My mother-in-law, Gertrude, was one of the nicest people I’ve known. When she stayed with us, she swept the patio every day. She wiped down the counters and sink every night after dinner. She said she couldn’t do a lot, but she could do those things. One day she held our newborn son as he slept in her arms for three hours. She sung to our babies. I didn’t know much about being a mother at first, and she reminded me of the sweet voice of song.

My own mother had died some forty years before. I swore I’d never call someone else “Mom.”

But I did, for my mother-in-law was so dang nice to me.

One day, when I was about seven months pregnant, I made a casserole for dinner. And when I tasted it, I knew it was bad. It tasted like dead fish and moldy kale and rotten tomatoes all mixed together. Eyeing her across the table, I knew I had her. Even though she was always complimentary about what I cooked, I knew that, finally, that wall would come down.

She took a first bite. I could see her wince. She took a second bite. And then, when I thought the wall would finally crack, she smiled at me and said, “Why, this is…this is…so WARM!”

Warm. Well, she was right about that, for it had just come out of the oven. Temperature was the only positive trait it had. But she had named it. And God bless her for that.

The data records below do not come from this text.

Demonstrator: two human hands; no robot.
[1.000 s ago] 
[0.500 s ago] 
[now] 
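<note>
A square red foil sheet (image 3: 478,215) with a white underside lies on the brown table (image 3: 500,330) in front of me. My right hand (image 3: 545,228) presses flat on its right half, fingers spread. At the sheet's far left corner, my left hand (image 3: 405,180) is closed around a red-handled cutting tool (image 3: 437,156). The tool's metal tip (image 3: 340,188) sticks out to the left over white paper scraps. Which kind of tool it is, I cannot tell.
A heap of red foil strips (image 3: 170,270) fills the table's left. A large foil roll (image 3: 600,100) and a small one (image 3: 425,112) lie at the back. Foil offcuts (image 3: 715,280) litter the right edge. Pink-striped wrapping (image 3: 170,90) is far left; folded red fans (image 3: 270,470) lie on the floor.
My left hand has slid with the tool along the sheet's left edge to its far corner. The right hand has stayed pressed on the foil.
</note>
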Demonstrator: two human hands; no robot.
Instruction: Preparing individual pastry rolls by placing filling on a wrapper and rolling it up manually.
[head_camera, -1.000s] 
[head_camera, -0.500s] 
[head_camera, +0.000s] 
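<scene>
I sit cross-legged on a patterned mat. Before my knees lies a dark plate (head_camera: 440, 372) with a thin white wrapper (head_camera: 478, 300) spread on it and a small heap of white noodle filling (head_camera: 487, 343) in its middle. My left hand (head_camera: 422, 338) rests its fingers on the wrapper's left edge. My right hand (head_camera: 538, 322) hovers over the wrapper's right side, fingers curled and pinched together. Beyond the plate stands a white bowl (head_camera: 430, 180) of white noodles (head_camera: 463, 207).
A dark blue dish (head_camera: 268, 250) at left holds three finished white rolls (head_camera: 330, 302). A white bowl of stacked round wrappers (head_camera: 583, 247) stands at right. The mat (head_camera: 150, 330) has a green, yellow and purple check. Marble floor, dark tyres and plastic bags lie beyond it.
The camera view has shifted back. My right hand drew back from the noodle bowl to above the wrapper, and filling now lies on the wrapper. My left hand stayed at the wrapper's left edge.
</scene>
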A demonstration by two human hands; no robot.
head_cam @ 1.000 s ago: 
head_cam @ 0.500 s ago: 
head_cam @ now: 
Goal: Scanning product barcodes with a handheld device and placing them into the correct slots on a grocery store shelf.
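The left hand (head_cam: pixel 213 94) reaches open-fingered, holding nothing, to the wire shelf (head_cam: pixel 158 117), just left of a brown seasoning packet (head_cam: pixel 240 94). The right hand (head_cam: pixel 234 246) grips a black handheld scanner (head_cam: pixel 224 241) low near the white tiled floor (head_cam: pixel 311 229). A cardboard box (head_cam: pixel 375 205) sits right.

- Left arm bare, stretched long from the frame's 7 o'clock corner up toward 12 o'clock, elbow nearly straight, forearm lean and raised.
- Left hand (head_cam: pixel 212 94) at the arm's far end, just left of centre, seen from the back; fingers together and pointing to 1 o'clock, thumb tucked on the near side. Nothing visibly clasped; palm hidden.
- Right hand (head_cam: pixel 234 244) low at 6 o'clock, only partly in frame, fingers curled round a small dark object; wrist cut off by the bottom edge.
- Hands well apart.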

And God bless her for being an extra hand with the kids. My older son cried for four months after he was born. He had about thirty good minutes each morning, laying in the sun and moving his hands to trap the sunbeams. But he cried for the other twenty-three and a half hours unless he was nursing, sleeping, riding around, or being carried upside down like a football on my arm. He saw a lot of the floor in his early days (which probably accounts for why he is an introvert today).

Gertrude would go grocery shopping with me when she was in town. And I picture her now, old and white-haired and panting, running the shopping cart up and down the aisles to keep her grandson from crying. It still makes me smile. She tried so hard.

She loved all of us, I know. But as mothers do, she particularly treasured her son, Len. One day when we were at Canobie Lake Park in southern New Hampshire, Len asked me if I wanted to ride the Yankee Cannonball, the oldest wooden roller coaster in America.

Are you kidding? I’m such a wimp. About heights. About caves. About lots of things. Alone, he headed for the ride. Several minutes later, I turned around to chat with Mom, but she was gone.

And then, looking over the crowds, I spotted a familiar hunched-over woman, back curved but chin high, clutching her black purse under her arm, following her son. She was close to eighty years old at that point. She’d had two heart attacks. She’d just broken two ribs by simply turning her head and shoulders while backing her car out of the garage. But she was going on that ride. She remembered the joy she had riding it as a girl—and this time, she would be with the one she loved the most.

I think she figured there were worse ways to die. If her heart gave way on the ride, so be it. As she got off, she had one thing to say: “It was a chance to ride with my son.”

God bless you, Mom. God bless you for being kind to me, for raising the son you did, and for showing us how to ride the heights with those we love.